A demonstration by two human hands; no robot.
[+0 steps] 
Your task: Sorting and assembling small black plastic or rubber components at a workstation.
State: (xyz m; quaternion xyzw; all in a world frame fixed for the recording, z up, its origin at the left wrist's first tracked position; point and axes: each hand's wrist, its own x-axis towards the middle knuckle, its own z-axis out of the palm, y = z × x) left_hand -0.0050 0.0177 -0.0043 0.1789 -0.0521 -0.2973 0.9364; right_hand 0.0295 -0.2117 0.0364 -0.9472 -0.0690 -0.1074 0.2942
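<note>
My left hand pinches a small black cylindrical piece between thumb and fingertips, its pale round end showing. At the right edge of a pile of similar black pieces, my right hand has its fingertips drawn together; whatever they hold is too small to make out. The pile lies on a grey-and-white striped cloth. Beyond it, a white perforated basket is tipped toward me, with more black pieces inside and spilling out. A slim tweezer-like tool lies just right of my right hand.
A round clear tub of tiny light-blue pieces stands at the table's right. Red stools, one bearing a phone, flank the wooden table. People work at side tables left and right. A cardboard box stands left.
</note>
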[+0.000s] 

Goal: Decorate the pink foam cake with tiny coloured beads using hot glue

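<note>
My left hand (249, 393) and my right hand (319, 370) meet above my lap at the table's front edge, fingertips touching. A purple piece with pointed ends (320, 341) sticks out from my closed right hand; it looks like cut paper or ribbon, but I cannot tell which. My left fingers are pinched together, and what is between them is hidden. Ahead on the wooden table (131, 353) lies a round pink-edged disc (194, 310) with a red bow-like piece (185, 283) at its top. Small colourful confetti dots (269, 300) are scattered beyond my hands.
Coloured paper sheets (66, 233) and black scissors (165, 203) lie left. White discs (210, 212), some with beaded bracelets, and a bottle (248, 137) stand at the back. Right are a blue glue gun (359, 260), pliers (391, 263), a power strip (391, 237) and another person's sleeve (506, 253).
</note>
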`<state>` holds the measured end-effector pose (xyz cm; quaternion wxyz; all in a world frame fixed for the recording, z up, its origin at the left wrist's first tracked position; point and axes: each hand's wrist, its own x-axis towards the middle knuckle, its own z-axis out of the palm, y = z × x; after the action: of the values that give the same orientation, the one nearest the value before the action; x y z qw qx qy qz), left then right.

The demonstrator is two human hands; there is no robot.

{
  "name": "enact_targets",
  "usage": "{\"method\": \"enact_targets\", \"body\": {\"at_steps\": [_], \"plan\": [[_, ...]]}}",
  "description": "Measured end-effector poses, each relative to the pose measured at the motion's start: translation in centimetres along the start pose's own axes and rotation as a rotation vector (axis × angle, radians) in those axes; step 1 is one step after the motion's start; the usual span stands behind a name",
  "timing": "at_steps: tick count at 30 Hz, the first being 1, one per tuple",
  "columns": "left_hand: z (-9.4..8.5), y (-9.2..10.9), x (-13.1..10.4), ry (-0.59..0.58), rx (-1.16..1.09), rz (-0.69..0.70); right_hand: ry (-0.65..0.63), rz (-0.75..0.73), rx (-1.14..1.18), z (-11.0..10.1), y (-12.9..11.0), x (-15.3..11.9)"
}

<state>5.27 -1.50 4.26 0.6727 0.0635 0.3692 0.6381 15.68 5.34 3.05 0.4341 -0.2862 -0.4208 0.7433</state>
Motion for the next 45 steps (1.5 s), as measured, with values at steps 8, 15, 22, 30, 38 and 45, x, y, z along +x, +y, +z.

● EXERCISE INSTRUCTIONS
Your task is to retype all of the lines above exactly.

● SOLUTION
A demonstration by two human hands; no robot.
[+0 steps] 
Your task: Sorting and assembling small black plastic or rubber components at a workstation.
State: (xyz m; quaternion xyzw; all in a world frame fixed for the recording, z up, its origin at the left wrist's first tracked position; point and axes: each hand's wrist, its own x-axis towards the middle knuckle, its own z-axis out of the palm, y = z × x) left_hand -0.0050 0.0177 -0.0043 0.1789 -0.0521 -0.2973 0.9364; right_hand 0.0295 -0.2117 0.0364 -0.9472 -0.0690 -0.1074 0.2942
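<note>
My left hand pinches a small black cylindrical piece between thumb and fingertips, its pale round end showing. At the right edge of a pile of similar black pieces, my right hand has its fingertips drawn together; whatever they hold is too small to make out. The pile lies on a grey-and-white striped cloth. Beyond it, a white perforated basket is tipped toward me, with more black pieces inside and spilling out. A slim tweezer-like tool lies just right of my right hand.
A round clear tub of tiny light-blue pieces stands at the table's right. Red stools, one bearing a phone, flank the wooden table. People work at side tables left and right. A cardboard box stands left.
</note>
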[+0.000s] 

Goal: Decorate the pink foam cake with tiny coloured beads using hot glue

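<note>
My left hand (249, 393) and my right hand (319, 370) meet above my lap at the table's front edge, fingertips touching. A purple piece with pointed ends (320, 341) sticks out from my closed right hand; it looks like cut paper or ribbon, but I cannot tell which. My left fingers are pinched together, and what is between them is hidden. Ahead on the wooden table (131, 353) lies a round pink-edged disc (194, 310) with a red bow-like piece (185, 283) at its top. Small colourful confetti dots (269, 300) are scattered beyond my hands.
Coloured paper sheets (66, 233) and black scissors (165, 203) lie left. White discs (210, 212), some with beaded bracelets, and a bottle (248, 137) stand at the back. Right are a blue glue gun (359, 260), pliers (391, 263), a power strip (391, 237) and another person's sleeve (506, 253).
</note>
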`<state>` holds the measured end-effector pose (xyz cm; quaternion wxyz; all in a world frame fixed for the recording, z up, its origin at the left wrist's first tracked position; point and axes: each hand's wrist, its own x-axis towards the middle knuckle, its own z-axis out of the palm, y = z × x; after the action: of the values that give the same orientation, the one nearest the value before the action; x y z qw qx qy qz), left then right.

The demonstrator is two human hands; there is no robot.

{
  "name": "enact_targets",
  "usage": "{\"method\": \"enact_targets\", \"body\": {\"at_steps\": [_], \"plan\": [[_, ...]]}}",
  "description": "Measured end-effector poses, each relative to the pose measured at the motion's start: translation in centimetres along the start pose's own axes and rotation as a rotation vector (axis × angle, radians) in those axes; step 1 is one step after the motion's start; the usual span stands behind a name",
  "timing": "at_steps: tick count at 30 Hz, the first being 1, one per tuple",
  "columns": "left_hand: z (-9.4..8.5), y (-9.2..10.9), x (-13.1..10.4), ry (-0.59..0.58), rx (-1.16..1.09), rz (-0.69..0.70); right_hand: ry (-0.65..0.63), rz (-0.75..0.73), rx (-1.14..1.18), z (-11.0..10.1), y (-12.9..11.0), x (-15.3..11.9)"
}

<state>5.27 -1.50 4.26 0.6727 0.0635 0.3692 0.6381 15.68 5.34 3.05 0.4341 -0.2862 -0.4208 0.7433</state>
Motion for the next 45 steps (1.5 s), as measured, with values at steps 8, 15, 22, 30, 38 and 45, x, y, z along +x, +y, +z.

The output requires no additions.